Cinque minuti dopo, Jungkook era corso via dal tetto e fino alla propria aula; fortunatamente per lui, la campanella era suonata proprio nel momento in cui si sedeva, impedendo a Taehyung di fare irruzione nella classe e raggiungerlo – e fortunatamente per lui era l'ora di inglese: aveva nascosto il volto dietro il raccoglitore con la scusa di poterosservare meglio gli appunti e aveva posato la testa sulle braccia conserte, trattenendo lacrime furiose e confuse dal riversarsi sulle sue guance.

Nelle settimane successive aveva smesso di recarsi al club di fotografia. Quando uno dei suoi hoobae l'aveva approcciato per domandargli cosa fosse accaduto Jungkook aveva dato la colpa agli impegni scolastici, allo studio e ai voti; non era mai stato un buon bugiardo, ma il ragazzino sembrava averci creduto.

Taehyung e Jimin non avevano tentato di avvicinarlo, spaventati da una sua reazione – e Jungkook era arrivato a detestarsi, pertanto, a odiare l'essere la causa delle loro espressioni miserabili, dei loro sguardi bassi; ma per quanto si sforzasse di cercare le parole adatte ad avvicinarli e a dir loro quanto gli dispiacesse, e cosa pensava di quella questione, più il tempo passava e meno Jungkook si sentiva in grado di farcela. Senza contare che ogni volta che pensava di scusarsi per quella reazione improvvisa il pensiero di ciò che sarebbe venuto dopo la fine della scuola lo spaventava a morte.

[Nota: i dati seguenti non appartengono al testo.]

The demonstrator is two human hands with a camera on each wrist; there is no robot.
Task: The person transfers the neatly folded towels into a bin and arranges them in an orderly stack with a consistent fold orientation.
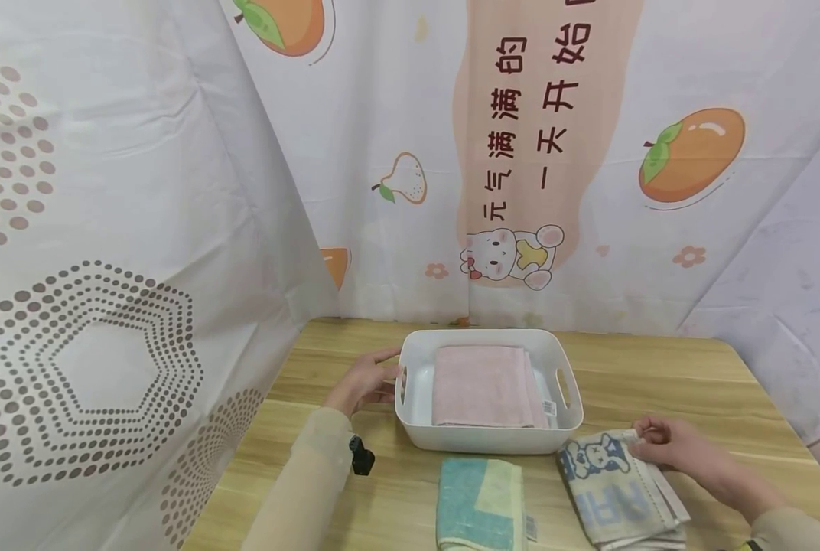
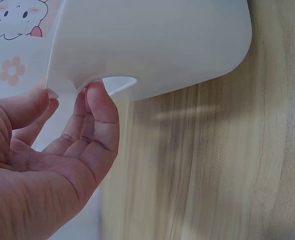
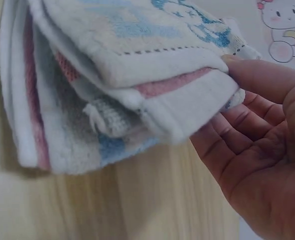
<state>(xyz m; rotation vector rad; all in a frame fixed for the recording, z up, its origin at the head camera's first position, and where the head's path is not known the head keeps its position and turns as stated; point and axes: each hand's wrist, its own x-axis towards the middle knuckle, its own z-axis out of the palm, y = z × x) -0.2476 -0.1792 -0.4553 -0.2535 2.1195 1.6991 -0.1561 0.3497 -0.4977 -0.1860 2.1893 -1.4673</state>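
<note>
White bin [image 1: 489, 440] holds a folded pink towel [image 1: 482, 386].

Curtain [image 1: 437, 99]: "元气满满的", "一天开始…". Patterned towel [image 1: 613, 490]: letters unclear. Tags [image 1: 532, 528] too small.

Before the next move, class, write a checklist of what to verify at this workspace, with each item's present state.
1. Bin upright on the table: ok.
2. Left hand gripping the bin at its side handle: ok.
3. Pink towel folded inside the bin: ok.
4. Right hand pinching the patterned towel: ok, at its edge.
5. Patterned towel's layers pressed together: not ok, edges splay apart in the right wrist view.
6. Patterned towel fully off the table: cannot tell.
</note>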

Forse Jimin e Taehyung non avevano bisogno di lui. La confessione di Taehyung l'aveva ampiamente dimostrato.

* * *


- Sunbaenim! Jungkook-sunbaenim, possiamo farci una foto assieme? -

Jungkook, che si era fermato nell'ingresso della scuola ad osservare il caos di saluti e risate nel cortile a pochi metri dal punto in cui si trovava, si voltò verso i suoi tre hoobae del club di Fotografia. Si sentiva in colpa nei loro confronti quasi quanto si sentiva in colpa nei confronti di Jimin e Taehyung: erano tre ragazzi dolci, che l'avevano da subito ritenuto un ottimo insegnante, e lui li aveva abbandonati per due mesi per paura di affrontare quello che forse era stato solo uno spiacevole inconveniente. Sorrise loro, annuendo e chinandosi alla loro altezza per rientrare nell'inquadratura della fotocamera.

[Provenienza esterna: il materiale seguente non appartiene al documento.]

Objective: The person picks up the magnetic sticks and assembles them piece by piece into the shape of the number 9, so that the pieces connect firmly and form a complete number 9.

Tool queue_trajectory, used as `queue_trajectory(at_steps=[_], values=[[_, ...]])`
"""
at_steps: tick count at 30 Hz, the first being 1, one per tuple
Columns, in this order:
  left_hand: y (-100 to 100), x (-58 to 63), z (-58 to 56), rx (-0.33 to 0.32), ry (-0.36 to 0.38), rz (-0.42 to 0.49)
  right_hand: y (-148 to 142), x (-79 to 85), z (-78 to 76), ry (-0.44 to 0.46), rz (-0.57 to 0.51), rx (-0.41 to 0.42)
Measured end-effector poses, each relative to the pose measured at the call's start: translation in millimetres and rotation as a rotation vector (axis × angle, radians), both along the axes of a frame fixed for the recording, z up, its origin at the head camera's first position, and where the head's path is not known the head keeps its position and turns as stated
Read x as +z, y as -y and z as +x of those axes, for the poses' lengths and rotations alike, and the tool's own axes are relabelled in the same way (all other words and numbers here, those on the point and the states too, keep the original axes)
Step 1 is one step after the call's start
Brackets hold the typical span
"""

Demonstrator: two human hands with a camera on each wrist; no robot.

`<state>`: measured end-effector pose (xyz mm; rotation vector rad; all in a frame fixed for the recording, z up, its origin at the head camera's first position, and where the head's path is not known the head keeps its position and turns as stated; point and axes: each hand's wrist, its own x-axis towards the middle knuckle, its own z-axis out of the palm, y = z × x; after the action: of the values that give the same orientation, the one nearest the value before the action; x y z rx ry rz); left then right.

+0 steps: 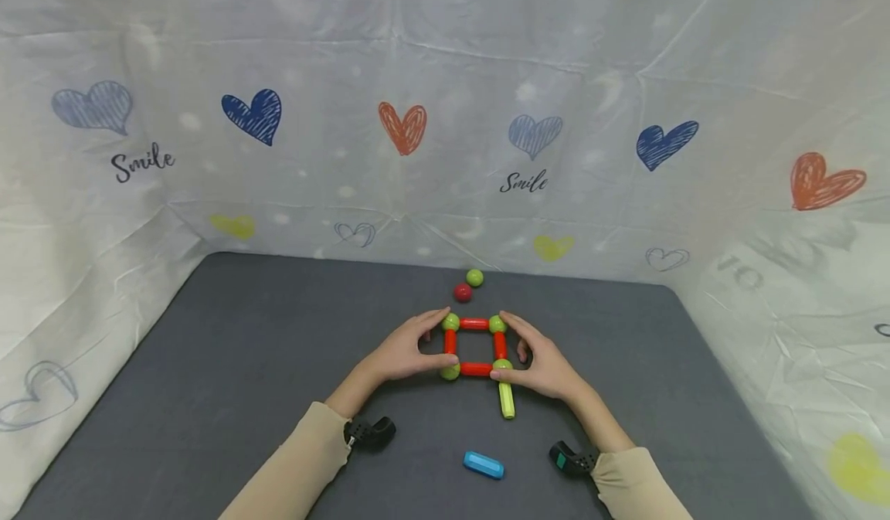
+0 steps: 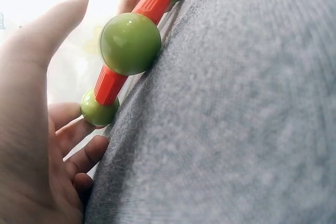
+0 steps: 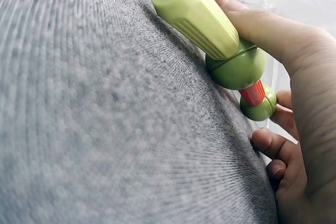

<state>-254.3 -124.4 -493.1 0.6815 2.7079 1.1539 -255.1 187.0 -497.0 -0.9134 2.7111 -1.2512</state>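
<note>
On the dark table lies a square of red toy building rods with green balls at its corners. A yellow-green rod points toward me from the near right ball; its grey end disc shows in the right wrist view. My left hand spans the left side, fingers at the far ball; in the left wrist view its straight thumb stands apart from the near ball. My right hand holds the right side, its thumb at the near ball and its index finger at the far one.
A blue rod lies nearer to me, between the forearms. Behind the square sit a loose red ball and a green ball. A heart-printed cloth hangs at the table's back edge. Both wrists wear black bands.
</note>
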Motion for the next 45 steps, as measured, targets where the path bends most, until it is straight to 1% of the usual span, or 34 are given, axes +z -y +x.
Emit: queue_trajectory(at_steps=[4,10,13,16,18,21,24,27,29,32,38,45], values=[[1.2,-1.0,0.7,0.013,-0.005,0.000,1.9,-0.6,-0.5,0.003,0.002,-0.007],[2.7,-2.4,1.9,-0.013,-0.038,-0.027,2.5,-0.2,-1.3,0.008,-0.006,-0.007],[1.9,-2.0,2.1,-0.025,-0.045,-0.038,3.2,2.0,-1.1,0.045,-0.045,-0.034],[0.8,-1.2,2.1,-0.025,-0.046,-0.048,6.2,5.9,-3.8,0.083,-0.083,-0.088],[0.3,-1.0,2.0,-0.024,-0.041,-0.050,10.0,10.2,-8.5,0.101,-0.105,-0.137],[0.5,-0.9,1.5,-0.024,-0.038,-0.054,19.7,19.3,-21.3,0.095,-0.121,-0.227],[0.6,-1.2,1.4,-0.024,-0.034,-0.057,32.5,28.4,-37.1,0.085,-0.120,-0.310],[0.9,-0.8,1.5,-0.028,-0.031,-0.057,47.3,34.0,-51.2,0.100,-0.099,-0.366],[1.3,-0.4,1.6,-0.032,-0.035,-0.059,57.0,35.2,-59.1,0.121,-0.086,-0.381],[1.2,-0.8,1.3,-0.038,-0.037,-0.060,69.4,35.1,-66.3,0.155,-0.059,-0.401],[1.9,-2.4,1.2,-0.038,-0.037,-0.053,86.0,35.8,-73.6,0.166,-0.032,-0.455],[2.4,-2.8,-0.2,-0.040,-0.048,-0.046,95.5,33.9,-80.3,0.174,-0.015,-0.504]])
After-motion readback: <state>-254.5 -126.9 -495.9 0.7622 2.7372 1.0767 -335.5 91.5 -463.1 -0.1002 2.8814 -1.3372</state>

Un tempo detestava l'arrivo dell'ultimo giorno di scuola: nonostante la mancanza di amici, il periodo scolastico gli forniva almeno un'obbligatoria via di fuga dalla solitudine che era la sua vita – mentre durante le vacanze era solo, lasciato a se stesso. Sembrava fosse passata una vita, da allora; ma per quanto la fine del precedente anno scolastico avesse portato con sé la prima vera vacanza della sua vita, quella in procinto di arrivare si preannunciava un disastro tanto quanto tutte quelle precedenti. Salutò gli hoobae, lasciando che scorrazzassero verso il cortile e alla ricerca di qualcun altro a cui domandare una foto ricordo. Non li seguì: non si sentiva affatto in vena di affrontare la folla di saluti ed abbracci, o di congratularsi con i diplomandi. Avrebbe lasciato che se ne andassero e poi sarebbe sgattaiolato fuori dalla scuola, evitando il più possibile interazioni che non avrebbero fatto altro che rattristarlo e sperando che nessuno, tra i suoi compagni di classe, gli telefonasse.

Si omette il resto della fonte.